# 8' tall privacy post,4x4 or 6x6 posts?



## troubleseeker (Sep 25, 2006)

6 x 6's will look a lot better on a tall fence, plus their extra width will give a little more resistence in the ground to wind load. If you want it to stay upright for the long term, you should go no less than 42" in the ground, there is an awfull lot of wind load on an 8' fence. Close the post spacing down to 6', otherwise the horizontal runners will sag on 8' span, and use four horizontals instead of the usually seen three. Keep the top and bottom ones no more than 1' from the ends of the boards, these treated 8'ers will warp like crazy. Burying a wood post in concrete just hastens it's demise, I prefer to fill with tightly packed drainage rock. 

Pay attention when driving and you will see what happens ; 80% of fences erected do everything to the minimum, and it shows within one year...they all lean because of insufficient depth of posts, many sag because of excessice post spacing, and the ones that use pt boards mostly look like crap they are so warped up.

Be sure all your fasteners are quality and rated for the new treatment chemicals, they are brutal on metal.

BEFORE ANYTHING, CHECK WITH LOCAL PERMITTING AGENCY, RESIDENTIAL FENCING IN MOST JURISDICTIONS IS USUALLY LIMITED TO 7', UNLESS YOU APPLY FOR A ZONING VARIANCE, AND THEY CAN MAKE YOU CUT IT DOWN TO HEIGHT!!!..PLUS PAY A FINE FOR NO PERMIT AND A PENALTY FOR CONSTRUCTING AN ILLEGAL STRUCTURE.


----------



## vsheetz (Sep 28, 2008)

Suggest you seriously reconsider the need/desire for a 8' fence - even if you can erect one legally, do you really want it that high for cosmetic and neighbor considerations? In the technical side, it must be much more robustly constructed than a lower fence.

I like to build my fences with metal posts enbedded in concrete - thay last 2x-3x the typicaly wooden post. Many wooden fences fail at the wooden posts first. Brackets are available to fasten the wooded cross members to the metal posts.


----------



## Termite (Apr 13, 2008)

6x6's will be exponentially more expensive. Have you priced them compared to the 4x4's? You'll need to buy 12' lengths in order to get an 8' fence. $$$$$$$$$$$$$$$$$$

A lot of cities actually require engineering on fences that exceed 6' in height...Honestly. An 8' fence catches an immense amount of air. Agreed, 3-1/2' is a good depth. Plan on a couple sacks of concrete per post, more if you drill 8" holes for 6x6's.
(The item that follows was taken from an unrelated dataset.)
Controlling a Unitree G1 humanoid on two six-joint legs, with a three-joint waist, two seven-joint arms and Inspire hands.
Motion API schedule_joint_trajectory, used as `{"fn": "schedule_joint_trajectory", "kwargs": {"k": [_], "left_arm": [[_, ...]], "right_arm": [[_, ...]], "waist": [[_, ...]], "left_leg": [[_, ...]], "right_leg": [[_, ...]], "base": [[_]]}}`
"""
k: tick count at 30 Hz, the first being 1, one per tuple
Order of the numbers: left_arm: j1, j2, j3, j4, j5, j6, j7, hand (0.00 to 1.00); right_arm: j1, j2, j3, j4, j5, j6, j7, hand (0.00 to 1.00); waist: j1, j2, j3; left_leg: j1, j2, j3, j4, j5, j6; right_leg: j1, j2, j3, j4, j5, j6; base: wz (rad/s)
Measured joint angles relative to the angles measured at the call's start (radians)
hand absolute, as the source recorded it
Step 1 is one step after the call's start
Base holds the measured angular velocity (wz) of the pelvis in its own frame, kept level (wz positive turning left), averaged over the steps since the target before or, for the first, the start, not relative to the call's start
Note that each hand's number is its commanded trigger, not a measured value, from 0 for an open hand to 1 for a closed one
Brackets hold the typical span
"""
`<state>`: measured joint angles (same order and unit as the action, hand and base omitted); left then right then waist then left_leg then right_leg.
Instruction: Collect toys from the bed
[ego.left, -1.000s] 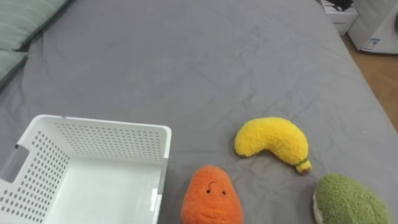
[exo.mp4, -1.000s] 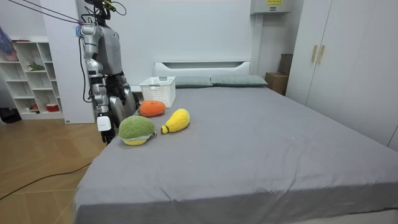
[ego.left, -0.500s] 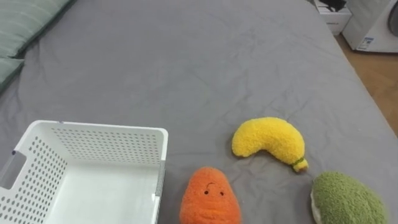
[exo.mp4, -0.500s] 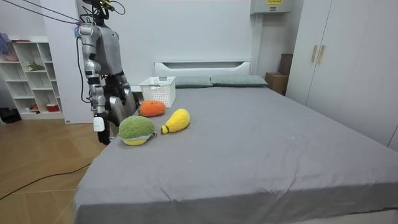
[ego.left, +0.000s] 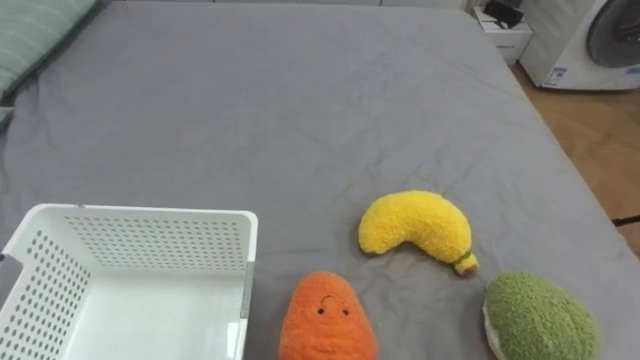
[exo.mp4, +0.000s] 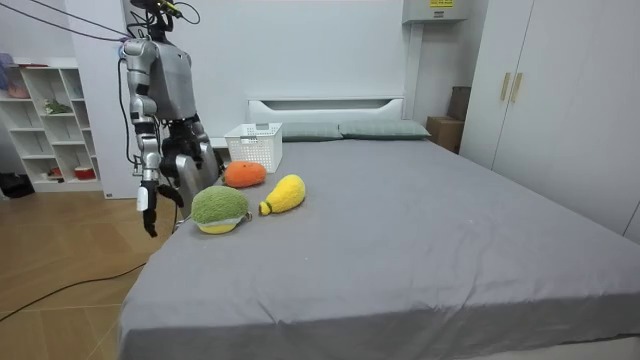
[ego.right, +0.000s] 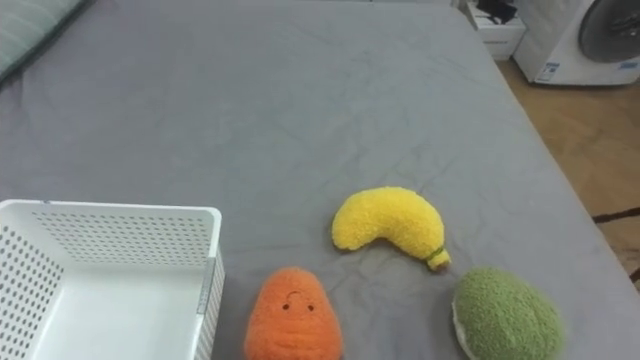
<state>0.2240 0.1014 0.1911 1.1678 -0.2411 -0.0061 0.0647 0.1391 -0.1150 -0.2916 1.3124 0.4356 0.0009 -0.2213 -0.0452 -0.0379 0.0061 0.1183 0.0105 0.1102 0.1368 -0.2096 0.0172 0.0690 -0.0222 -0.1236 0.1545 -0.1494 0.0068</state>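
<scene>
A white perforated plastic basket (ego.left: 150, 238) sits open side up on the grey bed (ego.left: 300, 100), at the edge nearest the robot and with nothing inside. That probably keeps it within easy reach for dropping things in.

All 3 toys lie on the sheet to the right of the basket:
- An orange plush carrot with a stitched face (ego.left: 325, 320) is just beside the basket's right wall.
- A yellow plush banana (ego.left: 415, 225) is further right and a little deeper onto the bed.
- A round green plush toy (ego.left: 535, 320) is furthest from the basket.

None is collected yet.

In the room view the robot stands at the bedside by the toys. Its right hand (exo.mp4: 149, 212) hangs off the mattress, well apart from the basket. I cannot tell how far open that hand is, and it appears to carry no toy.
</scene>
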Motion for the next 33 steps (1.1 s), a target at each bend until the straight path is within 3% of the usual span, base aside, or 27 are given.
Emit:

Toubleseeker is right in that you had better check the legality of a fence of that height. In the cities I've worked in you'd never be allowed to exceed 6' without a variance. Normally the variances are limited to 7'.


----------



## kwikfishron (Mar 11, 2010)

I'de be "filling" the 12" hole with concrete.


----------



## handifoot (Feb 19, 2006)

You could try something like leaving the 4x4s 8' high and drilling some holes through them for a couple courses of 1/2" copper pipe.

It looks pretty cool and then you could get creative on what to attach to it.
It makes a good support for a vining plant for instance.


----------



## HitLines (Aug 31, 2009)

A fence the way you described is going to be crazy $$$ as others have said. Check local laws first. Here is a clip from OP which _thekctermite_ might be familiar with:

http://www.opkansas.org/Doing-Business/Fence-Permit


> Fence permits must be obtained *before *construction begins. They are required when:
> 
> 
> A new fence is being constructed
> ...


Rules baby, rules:


> • Height - the maximum height of any fence is eight feet above average grade.
> 
> • Design - all fences and walls shall be constructed with a fi nished surface facing outward from the property. Any posts or support beams shall be inside the fi nished surface or designed to be an integral part of the fi nished surface.
> 
> ...


----------